Directions for this task
Pictures are not part of the copy; reproduce the remaining data exactly.

Dataset extract
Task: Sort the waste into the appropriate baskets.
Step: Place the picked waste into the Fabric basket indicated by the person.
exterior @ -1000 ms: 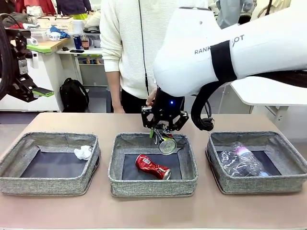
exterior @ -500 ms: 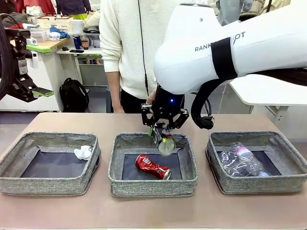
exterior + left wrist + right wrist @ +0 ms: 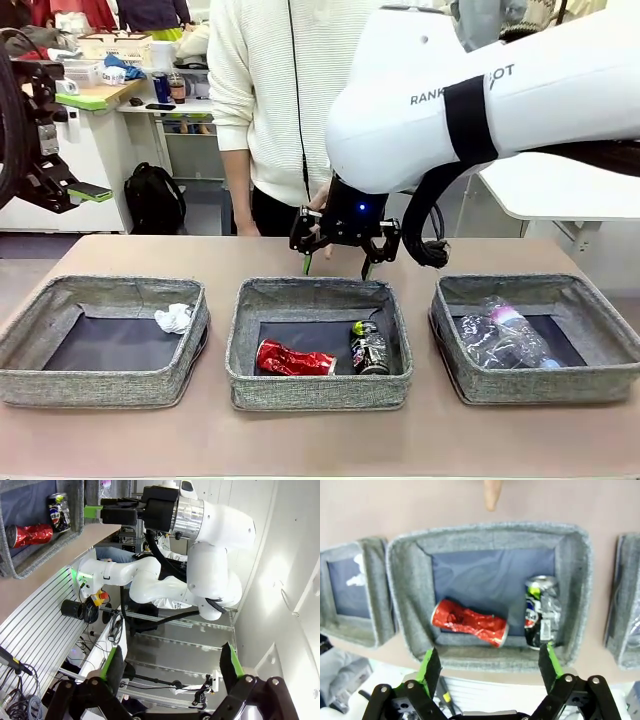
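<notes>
**Both cans lie in the middle basket, straight below your spread right claw**

Your right gripper (image 3: 338,262) hangs over the far wall of the middle basket (image 3: 318,388) with its green-padded fingers (image 3: 429,667) spread wide and nothing between them. Looking down from its wrist, the dark can (image 3: 541,611) lies just beyond the right-hand finger and the red can (image 3: 469,622) sits between the two fingers, lower in the basket than the claw by a clear gap. The dark can's long axis runs from the near wall toward the far one; the red can lies crosswise, roughly parallel to the near wall, its end just beside the dark can. I cannot tell whether they touch.

Your left gripper (image 3: 172,672) is parked high and off to the left, well apart from every basket, fingers likewise spread and empty. So the right arm is by far the nearer to anything on the table.

The tissue wad (image 3: 174,317) rests against the right wall of the left basket (image 3: 100,385). The clear bottle (image 3: 508,335) lies in the right basket (image 3: 535,383); the crinkled plastic with it looks like the bag, but bottle and bag blur together and I cannot separate them.

Judging from this, every item is already binned, so you likely need only lift the right arm clear. Mind the person's fingertip (image 3: 492,492) just past the far wall. The big white arm also hides the person's hand and part of the table behind it.
</notes>
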### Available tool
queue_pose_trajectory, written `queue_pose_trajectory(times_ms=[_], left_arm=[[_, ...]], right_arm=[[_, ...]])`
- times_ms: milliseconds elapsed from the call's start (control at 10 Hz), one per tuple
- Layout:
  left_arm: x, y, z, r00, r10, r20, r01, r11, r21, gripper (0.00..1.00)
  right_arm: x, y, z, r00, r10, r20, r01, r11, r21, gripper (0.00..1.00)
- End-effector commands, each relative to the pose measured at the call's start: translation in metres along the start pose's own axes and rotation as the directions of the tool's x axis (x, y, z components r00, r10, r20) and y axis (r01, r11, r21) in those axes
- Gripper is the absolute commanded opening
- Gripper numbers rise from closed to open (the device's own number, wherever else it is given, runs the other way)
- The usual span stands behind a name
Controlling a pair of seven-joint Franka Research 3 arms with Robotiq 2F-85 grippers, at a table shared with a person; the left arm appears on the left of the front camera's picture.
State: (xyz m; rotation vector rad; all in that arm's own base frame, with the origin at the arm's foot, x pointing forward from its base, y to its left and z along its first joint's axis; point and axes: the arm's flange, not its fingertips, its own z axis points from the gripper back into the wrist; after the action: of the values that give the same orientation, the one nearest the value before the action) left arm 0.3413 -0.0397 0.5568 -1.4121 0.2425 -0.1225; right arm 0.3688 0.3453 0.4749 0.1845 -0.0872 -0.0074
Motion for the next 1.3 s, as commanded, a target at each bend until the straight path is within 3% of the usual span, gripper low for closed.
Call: queue_pose_trajectory(times_ms=[0, 300, 400, 600, 700, 900, 1100, 1200], left_arm=[[-0.002, -0.003, -0.001, 1.000, -0.004, -0.003, 0.004, 1.000, -0.019, 1.00], [-0.002, -0.003, -0.001, 1.000, -0.004, -0.003, 0.004, 1.000, -0.019, 1.00], [-0.002, -0.003, -0.001, 1.000, -0.004, -0.003, 0.004, 1.000, -0.019, 1.00], [-0.002, -0.003, -0.001, 1.000, -0.004, -0.003, 0.004, 1.000, -0.019, 1.00], [-0.002, -0.003, -0.001, 1.000, -0.004, -0.003, 0.004, 1.000, -0.019, 1.00], [-0.002, -0.003, -0.001, 1.000, -0.004, -0.003, 0.004, 1.000, -0.019, 1.00], [-0.002, -0.003, -0.001, 1.000, -0.004, -0.003, 0.004, 1.000, -0.019, 1.00], [-0.002, -0.003, -0.001, 1.000, -0.004, -0.003, 0.004, 1.000, -0.019, 1.00]], right_arm=[[-0.004, -0.004, 0.004, 0.999, -0.031, -0.009, 0.031, 0.999, 0.027, 1.00], [-0.010, 0.000, 0.024, 0.999, -0.024, -0.045, 0.029, 0.993, 0.116, 1.00], [-0.016, 0.000, 0.050, 0.996, -0.006, -0.092, 0.030, 0.965, 0.262, 1.00], [-0.043, -0.016, 0.119, 0.985, 0.025, -0.169, 0.066, 0.855, 0.514, 1.00], [-0.057, -0.029, 0.142, 0.979, 0.064, -0.191, 0.064, 0.800, 0.596, 1.00], [-0.077, -0.071, 0.159, 0.973, -0.035, -0.226, 0.169, 0.774, 0.610, 1.00], [-0.072, -0.141, 0.147, 0.952, -0.051, -0.301, 0.263, 0.639, 0.723, 1.00], [-0.069, -0.173, 0.134, 0.952, -0.046, -0.302, 0.279, 0.535, 0.798, 1.00]])
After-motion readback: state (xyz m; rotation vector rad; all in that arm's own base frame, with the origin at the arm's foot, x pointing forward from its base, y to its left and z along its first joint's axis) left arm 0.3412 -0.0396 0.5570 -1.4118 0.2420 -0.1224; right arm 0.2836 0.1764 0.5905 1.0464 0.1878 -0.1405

Task response
Task: Sort the waste into the appropriate baskets.
Step: Place the picked waste into the Fabric basket indicated by the person.
exterior @ -1000 ms: 
exterior @ -500 ms: 
exterior + left wrist + right wrist @ +0 ms: 
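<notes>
**Both cans lie in the middle basket, straight below your spread right claw**

Your right gripper (image 3: 338,262) hangs over the far wall of the middle basket (image 3: 318,388) with its green-padded fingers (image 3: 429,667) spread wide and nothing between them. Looking down from its wrist, the dark can (image 3: 541,611) lies just beyond the right-hand finger and the red can (image 3: 469,622) sits between the two fingers, lower in the basket than the claw by a clear gap. The dark can's long axis runs from the near wall toward the far one; the red can lies crosswise, roughly parallel to the near wall, its end just beside the dark can. I cannot tell whether they touch.

Your left gripper (image 3: 172,672) is parked high and off to the left, well apart from every basket, fingers likewise spread and empty. So the right arm is by far the nearer to anything on the table.

The tissue wad (image 3: 174,317) rests against the right wall of the left basket (image 3: 100,385). The clear bottle (image 3: 508,335) lies in the right basket (image 3: 535,383); the crinkled plastic with it looks like the bag, but bottle and bag blur together and I cannot separate them.

Judging from this, every item is already binned, so you likely need only lift the right arm clear. Mind the person's fingertip (image 3: 492,492) just past the far wall. The big white arm also hides the person's hand and part of the table behind it.
</notes>
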### Available tool
queue_pose_trajectory, written `queue_pose_trajectory(times_ms=[_], left_arm=[[_, ...]], right_arm=[[_, ...]])`
- times_ms: milliseconds elapsed from the call's start (control at 10 Hz), one per tuple
- Layout:
  left_arm: x, y, z, r00, r10, r20, r01, r11, r21, gripper (0.00..1.00)
  right_arm: x, y, z, r00, r10, r20, r01, r11, r21, gripper (0.00..1.00)
- End-effector commands, each relative to the pose measured at the call's start: translation in metres along the start pose's own axes and rotation as the directions of the tool's x axis (x, y, z components r00, r10, r20) and y axis (r01, r11, r21) in those axes
- Gripper is the absolute commanded opening
- Gripper numbers rise from closed to open (the device's own number, wherever else it is given, runs the other way)
- The usual span stands behind a name
Controlling a pair of seven-joint Franka Research 3 arms with Robotiq 2F-85 grippers, at a table shared with a person; the left arm appears on the left of the front camera's picture.
State: (xyz m; rotation vector rad; all in that arm's own base frame, with the origin at the arm's foot, x pointing forward from its base, y to its left and z along its first joint's axis; point and axes: the arm's flange, not its fingertips, its own z axis points from the gripper back into the wrist; after the action: of the values that give the same orientation, the one nearest the value before the action) left arm 0.3413 -0.0397 0.5568 -1.4121 0.2425 -0.1225; right arm 0.3688 0.3453 0.4749 0.1845 -0.0872 -0.0074
Motion for the next 1.3 s, as commanded, a target at each bend until the straight path is within 3% of the usual span, gripper low for closed.
Call: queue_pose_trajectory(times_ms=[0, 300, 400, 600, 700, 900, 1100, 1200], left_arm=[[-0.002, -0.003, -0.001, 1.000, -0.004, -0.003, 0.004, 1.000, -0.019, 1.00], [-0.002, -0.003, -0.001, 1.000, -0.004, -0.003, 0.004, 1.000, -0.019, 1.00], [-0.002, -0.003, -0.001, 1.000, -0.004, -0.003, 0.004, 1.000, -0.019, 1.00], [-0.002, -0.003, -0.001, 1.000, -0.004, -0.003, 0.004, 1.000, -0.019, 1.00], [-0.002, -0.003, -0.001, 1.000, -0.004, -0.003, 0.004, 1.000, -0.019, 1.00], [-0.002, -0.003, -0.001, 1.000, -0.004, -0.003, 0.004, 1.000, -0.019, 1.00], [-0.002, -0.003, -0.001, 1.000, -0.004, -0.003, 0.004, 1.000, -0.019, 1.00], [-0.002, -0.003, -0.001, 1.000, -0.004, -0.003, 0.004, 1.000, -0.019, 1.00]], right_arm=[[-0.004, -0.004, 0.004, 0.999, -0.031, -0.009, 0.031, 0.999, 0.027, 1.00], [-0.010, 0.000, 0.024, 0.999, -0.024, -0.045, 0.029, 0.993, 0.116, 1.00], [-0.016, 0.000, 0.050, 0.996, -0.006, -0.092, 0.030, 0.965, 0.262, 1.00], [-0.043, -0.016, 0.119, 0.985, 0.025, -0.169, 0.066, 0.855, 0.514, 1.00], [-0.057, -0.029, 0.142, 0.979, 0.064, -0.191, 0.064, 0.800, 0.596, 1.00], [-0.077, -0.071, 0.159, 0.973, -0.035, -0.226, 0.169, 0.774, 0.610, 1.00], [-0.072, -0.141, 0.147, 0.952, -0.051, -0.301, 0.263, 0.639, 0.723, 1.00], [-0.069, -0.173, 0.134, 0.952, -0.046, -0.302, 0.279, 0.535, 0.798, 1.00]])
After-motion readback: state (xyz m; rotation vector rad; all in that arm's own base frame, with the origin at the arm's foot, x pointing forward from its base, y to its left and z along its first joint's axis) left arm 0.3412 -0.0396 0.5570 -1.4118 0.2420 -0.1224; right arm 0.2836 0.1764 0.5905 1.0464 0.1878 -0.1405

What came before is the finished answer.